REQUIRED WORK — Each of the records must appear again, exactly as it was written.

TASK INPUT —
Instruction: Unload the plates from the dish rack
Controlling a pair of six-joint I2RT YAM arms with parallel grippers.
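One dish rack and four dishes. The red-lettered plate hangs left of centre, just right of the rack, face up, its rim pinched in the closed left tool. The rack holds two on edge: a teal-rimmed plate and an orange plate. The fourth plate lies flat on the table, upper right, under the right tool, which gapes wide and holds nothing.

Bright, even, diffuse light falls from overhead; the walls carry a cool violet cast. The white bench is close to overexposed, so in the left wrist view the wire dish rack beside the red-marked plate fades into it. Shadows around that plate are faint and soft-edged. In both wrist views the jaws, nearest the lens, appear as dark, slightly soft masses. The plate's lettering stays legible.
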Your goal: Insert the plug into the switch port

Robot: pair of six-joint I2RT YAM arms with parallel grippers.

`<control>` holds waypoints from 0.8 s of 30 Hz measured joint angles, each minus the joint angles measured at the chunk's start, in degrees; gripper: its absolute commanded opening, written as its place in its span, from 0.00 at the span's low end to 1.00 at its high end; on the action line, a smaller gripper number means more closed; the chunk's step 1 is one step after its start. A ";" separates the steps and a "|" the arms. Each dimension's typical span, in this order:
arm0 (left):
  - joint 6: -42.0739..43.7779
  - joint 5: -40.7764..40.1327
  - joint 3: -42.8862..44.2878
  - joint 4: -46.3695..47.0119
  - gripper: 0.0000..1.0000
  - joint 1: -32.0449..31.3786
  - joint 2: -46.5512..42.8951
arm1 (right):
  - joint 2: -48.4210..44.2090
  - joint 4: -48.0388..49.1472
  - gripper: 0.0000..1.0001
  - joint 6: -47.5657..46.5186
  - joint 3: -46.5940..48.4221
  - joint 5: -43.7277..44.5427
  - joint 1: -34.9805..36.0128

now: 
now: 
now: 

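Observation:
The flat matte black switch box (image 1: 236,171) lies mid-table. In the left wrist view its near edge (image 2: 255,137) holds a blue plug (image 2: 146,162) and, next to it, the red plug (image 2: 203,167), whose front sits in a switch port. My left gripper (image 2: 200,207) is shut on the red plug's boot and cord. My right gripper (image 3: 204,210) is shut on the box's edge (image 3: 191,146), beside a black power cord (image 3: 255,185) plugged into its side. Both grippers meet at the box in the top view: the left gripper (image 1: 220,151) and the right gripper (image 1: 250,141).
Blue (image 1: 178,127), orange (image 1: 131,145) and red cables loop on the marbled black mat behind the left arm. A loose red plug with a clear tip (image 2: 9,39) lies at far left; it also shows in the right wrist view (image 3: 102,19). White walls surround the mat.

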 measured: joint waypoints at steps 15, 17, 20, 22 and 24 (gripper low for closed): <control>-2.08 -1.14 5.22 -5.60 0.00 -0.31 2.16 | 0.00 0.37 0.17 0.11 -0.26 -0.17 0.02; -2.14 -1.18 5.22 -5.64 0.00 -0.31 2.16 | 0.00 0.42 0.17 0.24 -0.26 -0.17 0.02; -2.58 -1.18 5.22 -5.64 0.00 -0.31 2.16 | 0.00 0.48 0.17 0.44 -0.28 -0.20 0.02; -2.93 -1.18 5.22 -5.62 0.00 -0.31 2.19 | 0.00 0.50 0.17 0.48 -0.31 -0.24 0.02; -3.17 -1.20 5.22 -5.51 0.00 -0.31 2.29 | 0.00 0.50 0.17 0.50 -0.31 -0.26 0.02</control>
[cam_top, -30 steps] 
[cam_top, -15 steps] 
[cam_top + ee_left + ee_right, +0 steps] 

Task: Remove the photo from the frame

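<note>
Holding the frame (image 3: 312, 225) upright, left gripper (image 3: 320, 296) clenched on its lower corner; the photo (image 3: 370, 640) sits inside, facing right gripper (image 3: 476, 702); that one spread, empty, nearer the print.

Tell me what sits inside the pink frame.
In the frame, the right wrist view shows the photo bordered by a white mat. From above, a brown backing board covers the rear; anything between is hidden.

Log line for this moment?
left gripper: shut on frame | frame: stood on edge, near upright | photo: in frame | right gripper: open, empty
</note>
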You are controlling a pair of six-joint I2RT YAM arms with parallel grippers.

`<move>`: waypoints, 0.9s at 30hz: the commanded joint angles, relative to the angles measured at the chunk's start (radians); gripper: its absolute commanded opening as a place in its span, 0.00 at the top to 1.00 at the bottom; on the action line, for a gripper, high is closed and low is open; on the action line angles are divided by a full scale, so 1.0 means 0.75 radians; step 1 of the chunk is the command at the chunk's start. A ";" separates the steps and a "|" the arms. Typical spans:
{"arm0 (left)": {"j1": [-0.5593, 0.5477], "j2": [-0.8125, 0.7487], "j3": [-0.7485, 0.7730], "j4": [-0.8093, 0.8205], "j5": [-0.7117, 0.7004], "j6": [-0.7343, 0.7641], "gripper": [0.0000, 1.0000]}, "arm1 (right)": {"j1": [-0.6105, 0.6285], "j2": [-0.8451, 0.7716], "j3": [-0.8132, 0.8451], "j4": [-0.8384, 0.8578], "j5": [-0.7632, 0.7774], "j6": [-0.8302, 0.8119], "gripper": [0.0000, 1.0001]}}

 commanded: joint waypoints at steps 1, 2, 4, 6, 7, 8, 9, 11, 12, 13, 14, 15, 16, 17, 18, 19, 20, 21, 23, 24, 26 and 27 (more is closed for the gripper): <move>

EXERCISE ANSWER —
Instruction: Unload the plates from the dish rack
Controlling a pair of six-joint I2RT YAM arms with parallel grippers.
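One dish rack and four dishes. The red-lettered plate hangs left of centre, just right of the rack, face up, its rim pinched in the closed left tool. The rack holds two on edge: a teal-rimmed plate and an orange plate. The fourth plate lies flat on the table, upper right, under the right tool, which gapes wide and holds nothing.

Bright, even, diffuse light falls from overhead; the walls carry a cool violet cast. The white bench is close to overexposed, so in the left wrist view the wire dish rack beside the red-marked plate fades into it. Shadows around that plate are faint and soft-edged. In both wrist views the jaws, nearest the lens, appear as dark, slightly soft masses. The plate's lettering stays legible.
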Your goal: Insert the plug into the switch port

Robot: pair of six-joint I2RT YAM arms with parallel grippers.

`<control>` holds waypoints from 0.8 s of 30 Hz measured joint angles, each minus the joint angles measured at the chunk's start, in degrees; gripper: its absolute commanded opening, written as its place in its span, from 0.00 at the span's low end to 1.00 at its high end; on the action line, a smaller gripper number means more closed; the chunk's step 1 is one step after its start. A ";" separates the steps and a "|" the arms. Each dimension's typical span, in this order:
arm0 (left):
  - joint 6: -42.0739..43.7779
  - joint 5: -40.7764..40.1327
  - joint 3: -42.8862..44.2878
  - joint 4: -46.3695..47.0119
  - gripper: 0.0000..1.0000
  - joint 1: -32.0449..31.3786
  - joint 2: -46.5512..42.8951
arm1 (right):
  - joint 2: -48.4210..44.2090
  - joint 4: -48.0388..49.1472
  - gripper: 0.0000..1.0001
  - joint 6: -47.5657..46.5186
  - joint 3: -46.5940..48.4221
  - joint 5: -43.7277..44.5427
  - joint 1: -34.9805..36.0128

now: 
now: 
now: 

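Observation:
The flat matte black switch box (image 1: 236,171) lies mid-table. In the left wrist view its near edge (image 2: 255,137) holds a blue plug (image 2: 146,162) and, next to it, the red plug (image 2: 203,167), whose front sits in a switch port. My left gripper (image 2: 200,207) is shut on the red plug's boot and cord. My right gripper (image 3: 204,210) is shut on the box's edge (image 3: 191,146), beside a black power cord (image 3: 255,185) plugged into its side. Both grippers meet at the box in the top view: the left gripper (image 1: 220,151) and the right gripper (image 1: 250,141).
Blue (image 1: 178,127), orange (image 1: 131,145) and red cables loop on the marbled black mat behind the left arm. A loose red plug with a clear tip (image 2: 9,39) lies at far left; it also shows in the right wrist view (image 3: 102,19). White walls surround the mat.
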
 measured: joint waypoints at steps 15, 17, 20, 22 and 24 (gripper low for closed): <control>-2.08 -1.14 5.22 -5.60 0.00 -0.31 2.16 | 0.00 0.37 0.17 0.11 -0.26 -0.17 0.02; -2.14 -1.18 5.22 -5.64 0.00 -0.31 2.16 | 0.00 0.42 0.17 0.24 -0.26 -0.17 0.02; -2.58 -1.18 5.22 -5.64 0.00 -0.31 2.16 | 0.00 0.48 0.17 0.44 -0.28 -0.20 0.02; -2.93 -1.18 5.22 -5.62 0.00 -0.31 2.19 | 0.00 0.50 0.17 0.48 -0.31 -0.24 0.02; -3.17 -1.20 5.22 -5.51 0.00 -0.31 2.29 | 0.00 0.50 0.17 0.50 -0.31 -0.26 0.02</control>
[cam_top, -30 steps] 
[cam_top, -15 steps] 
[cam_top + ee_left + ee_right, +0 steps] 

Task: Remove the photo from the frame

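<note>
Holding the frame (image 3: 312, 225) upright, left gripper (image 3: 320, 296) clenched on its lower corner; the photo (image 3: 370, 640) sits inside, facing right gripper (image 3: 476, 702); that one spread, empty, nearer the print.

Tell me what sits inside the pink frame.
In the frame, the right wrist view shows the photo bordered by a white mat. From above, a brown backing board covers the rear; anything between is hidden.

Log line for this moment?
left gripper: shut on frame | frame: stood on edge, near upright | photo: in frame | right gripper: open, empty
</note>
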You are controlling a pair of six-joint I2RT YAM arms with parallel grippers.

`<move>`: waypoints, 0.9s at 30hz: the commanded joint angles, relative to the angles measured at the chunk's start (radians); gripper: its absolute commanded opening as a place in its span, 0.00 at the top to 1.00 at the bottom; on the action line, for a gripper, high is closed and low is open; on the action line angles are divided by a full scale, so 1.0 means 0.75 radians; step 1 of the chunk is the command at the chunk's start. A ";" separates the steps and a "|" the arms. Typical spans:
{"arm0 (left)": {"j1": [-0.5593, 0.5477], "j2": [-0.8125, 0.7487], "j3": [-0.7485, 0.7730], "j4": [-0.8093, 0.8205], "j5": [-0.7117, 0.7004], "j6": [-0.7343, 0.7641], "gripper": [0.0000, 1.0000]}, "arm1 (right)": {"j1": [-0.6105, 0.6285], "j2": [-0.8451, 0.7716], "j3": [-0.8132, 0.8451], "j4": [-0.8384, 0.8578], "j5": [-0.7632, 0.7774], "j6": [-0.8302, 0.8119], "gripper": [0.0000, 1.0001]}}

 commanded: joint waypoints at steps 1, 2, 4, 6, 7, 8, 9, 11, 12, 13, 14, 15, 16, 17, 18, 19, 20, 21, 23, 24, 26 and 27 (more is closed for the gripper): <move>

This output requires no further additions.